Dataset content =>
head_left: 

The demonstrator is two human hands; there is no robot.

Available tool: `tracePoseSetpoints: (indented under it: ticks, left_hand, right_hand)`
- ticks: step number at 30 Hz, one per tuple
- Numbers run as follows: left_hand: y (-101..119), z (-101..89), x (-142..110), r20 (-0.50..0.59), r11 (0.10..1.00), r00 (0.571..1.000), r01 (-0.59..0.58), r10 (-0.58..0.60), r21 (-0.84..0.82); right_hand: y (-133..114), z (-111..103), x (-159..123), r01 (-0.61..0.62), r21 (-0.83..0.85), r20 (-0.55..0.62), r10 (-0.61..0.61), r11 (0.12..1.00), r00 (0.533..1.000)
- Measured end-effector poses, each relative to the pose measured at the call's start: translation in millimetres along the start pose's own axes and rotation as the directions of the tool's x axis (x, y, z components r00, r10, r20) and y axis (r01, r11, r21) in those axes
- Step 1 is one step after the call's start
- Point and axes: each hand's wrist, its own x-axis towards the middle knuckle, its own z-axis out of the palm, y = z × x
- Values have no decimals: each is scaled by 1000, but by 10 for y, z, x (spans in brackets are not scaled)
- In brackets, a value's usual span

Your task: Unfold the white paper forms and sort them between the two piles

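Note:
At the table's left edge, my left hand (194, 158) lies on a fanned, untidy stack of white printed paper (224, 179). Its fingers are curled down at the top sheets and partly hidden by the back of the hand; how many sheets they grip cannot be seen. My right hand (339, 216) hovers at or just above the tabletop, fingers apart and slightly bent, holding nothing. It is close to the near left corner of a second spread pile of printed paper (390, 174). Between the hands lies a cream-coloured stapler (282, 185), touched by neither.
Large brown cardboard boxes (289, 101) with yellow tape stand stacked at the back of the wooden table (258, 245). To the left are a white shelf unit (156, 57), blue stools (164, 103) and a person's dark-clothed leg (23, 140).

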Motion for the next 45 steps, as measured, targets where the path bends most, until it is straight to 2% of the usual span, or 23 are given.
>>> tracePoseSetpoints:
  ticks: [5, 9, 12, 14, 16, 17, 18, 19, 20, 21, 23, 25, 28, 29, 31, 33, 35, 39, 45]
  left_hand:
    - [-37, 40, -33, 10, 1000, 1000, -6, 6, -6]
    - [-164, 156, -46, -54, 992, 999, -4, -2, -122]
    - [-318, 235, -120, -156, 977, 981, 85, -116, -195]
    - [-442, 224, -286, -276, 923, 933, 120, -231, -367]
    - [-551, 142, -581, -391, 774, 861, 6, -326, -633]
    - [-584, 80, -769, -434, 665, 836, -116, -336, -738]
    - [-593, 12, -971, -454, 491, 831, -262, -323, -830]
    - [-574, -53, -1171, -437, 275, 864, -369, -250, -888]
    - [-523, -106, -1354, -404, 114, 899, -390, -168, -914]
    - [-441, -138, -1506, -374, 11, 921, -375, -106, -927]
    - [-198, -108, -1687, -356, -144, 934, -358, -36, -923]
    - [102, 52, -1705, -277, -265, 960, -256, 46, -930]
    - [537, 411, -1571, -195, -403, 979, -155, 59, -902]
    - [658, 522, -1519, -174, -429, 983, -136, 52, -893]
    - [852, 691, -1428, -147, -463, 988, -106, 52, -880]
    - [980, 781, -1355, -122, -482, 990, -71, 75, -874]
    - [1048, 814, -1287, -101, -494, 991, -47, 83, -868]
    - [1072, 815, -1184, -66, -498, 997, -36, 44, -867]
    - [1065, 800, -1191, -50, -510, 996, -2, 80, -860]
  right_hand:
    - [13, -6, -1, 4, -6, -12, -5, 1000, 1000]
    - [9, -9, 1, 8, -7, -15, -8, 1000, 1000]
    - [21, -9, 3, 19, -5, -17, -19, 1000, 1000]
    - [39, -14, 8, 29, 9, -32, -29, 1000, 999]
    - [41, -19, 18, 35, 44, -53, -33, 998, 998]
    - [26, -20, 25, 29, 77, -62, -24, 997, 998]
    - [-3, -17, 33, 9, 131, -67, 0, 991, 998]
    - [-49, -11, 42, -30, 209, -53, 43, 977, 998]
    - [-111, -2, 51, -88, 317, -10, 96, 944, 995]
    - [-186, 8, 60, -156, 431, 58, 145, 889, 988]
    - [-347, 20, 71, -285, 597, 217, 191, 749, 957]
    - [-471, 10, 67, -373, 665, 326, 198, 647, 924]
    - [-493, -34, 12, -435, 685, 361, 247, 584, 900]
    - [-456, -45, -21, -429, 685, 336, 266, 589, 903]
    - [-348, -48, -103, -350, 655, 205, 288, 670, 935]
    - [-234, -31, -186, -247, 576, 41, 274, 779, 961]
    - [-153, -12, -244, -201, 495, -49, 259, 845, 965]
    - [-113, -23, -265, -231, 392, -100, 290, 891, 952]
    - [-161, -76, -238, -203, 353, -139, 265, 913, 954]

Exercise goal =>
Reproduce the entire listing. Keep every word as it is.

Exercise solution =>
head_left: 

The demonstrator is two human hands; there is no robot.

Available tool: `tracePoseSetpoints: (indented under it: ticks, left_hand, right_hand)`
- ticks: step number at 30 Hz, one per tuple
- Numbers run as follows: left_hand: y (-101..119), z (-101..89), x (-142..110), r20 (-0.50..0.59), r11 (0.10..1.00), r00 (0.571..1.000), r01 (-0.59..0.58), r10 (-0.58..0.60), r21 (-0.84..0.82); right_hand: y (-133..114), z (-111..103), x (-159..123), r01 (-0.61..0.62), r21 (-0.83..0.85), r20 (-0.55..0.62), r10 (-0.61..0.61), r11 (0.12..1.00), r00 (0.533..1.000)
- Measured end-effector poses, each relative to the pose measured at the call's start: translation in millimetres along the start pose's own axes and rotation as the directions of the tool's x axis (x, y, z components r00, r10, r20) and y axis (r01, r11, r21) in those axes
- Step 1 is one step after the call's start
- Point and axes: each hand's wrist, its own x-axis towards the middle knuckle, its own z-axis out of the palm, y = z × x
- Values have no decimals: each is scaled by 1000, but by 10 for y, z, x (spans in brackets are not scaled)
- In brackets, a value's usual span

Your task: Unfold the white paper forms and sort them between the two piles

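Note:
At the table's left edge, my left hand (194, 158) lies on a fanned, untidy stack of white printed paper (224, 179). Its fingers are curled down at the top sheets and partly hidden by the back of the hand; how many sheets they grip cannot be seen. My right hand (339, 216) hovers at or just above the tabletop, fingers apart and slightly bent, holding nothing. It is close to the near left corner of a second spread pile of printed paper (390, 174). Between the hands lies a cream-coloured stapler (282, 185), touched by neither.
Large brown cardboard boxes (289, 101) with yellow tape stand stacked at the back of the wooden table (258, 245). To the left are a white shelf unit (156, 57), blue stools (164, 103) and a person's dark-clothed leg (23, 140).
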
Motion for the next 45 steps, as measured, targets where the path bends most, until it is straight to 2% of the usual span, or 23 are given.
>>> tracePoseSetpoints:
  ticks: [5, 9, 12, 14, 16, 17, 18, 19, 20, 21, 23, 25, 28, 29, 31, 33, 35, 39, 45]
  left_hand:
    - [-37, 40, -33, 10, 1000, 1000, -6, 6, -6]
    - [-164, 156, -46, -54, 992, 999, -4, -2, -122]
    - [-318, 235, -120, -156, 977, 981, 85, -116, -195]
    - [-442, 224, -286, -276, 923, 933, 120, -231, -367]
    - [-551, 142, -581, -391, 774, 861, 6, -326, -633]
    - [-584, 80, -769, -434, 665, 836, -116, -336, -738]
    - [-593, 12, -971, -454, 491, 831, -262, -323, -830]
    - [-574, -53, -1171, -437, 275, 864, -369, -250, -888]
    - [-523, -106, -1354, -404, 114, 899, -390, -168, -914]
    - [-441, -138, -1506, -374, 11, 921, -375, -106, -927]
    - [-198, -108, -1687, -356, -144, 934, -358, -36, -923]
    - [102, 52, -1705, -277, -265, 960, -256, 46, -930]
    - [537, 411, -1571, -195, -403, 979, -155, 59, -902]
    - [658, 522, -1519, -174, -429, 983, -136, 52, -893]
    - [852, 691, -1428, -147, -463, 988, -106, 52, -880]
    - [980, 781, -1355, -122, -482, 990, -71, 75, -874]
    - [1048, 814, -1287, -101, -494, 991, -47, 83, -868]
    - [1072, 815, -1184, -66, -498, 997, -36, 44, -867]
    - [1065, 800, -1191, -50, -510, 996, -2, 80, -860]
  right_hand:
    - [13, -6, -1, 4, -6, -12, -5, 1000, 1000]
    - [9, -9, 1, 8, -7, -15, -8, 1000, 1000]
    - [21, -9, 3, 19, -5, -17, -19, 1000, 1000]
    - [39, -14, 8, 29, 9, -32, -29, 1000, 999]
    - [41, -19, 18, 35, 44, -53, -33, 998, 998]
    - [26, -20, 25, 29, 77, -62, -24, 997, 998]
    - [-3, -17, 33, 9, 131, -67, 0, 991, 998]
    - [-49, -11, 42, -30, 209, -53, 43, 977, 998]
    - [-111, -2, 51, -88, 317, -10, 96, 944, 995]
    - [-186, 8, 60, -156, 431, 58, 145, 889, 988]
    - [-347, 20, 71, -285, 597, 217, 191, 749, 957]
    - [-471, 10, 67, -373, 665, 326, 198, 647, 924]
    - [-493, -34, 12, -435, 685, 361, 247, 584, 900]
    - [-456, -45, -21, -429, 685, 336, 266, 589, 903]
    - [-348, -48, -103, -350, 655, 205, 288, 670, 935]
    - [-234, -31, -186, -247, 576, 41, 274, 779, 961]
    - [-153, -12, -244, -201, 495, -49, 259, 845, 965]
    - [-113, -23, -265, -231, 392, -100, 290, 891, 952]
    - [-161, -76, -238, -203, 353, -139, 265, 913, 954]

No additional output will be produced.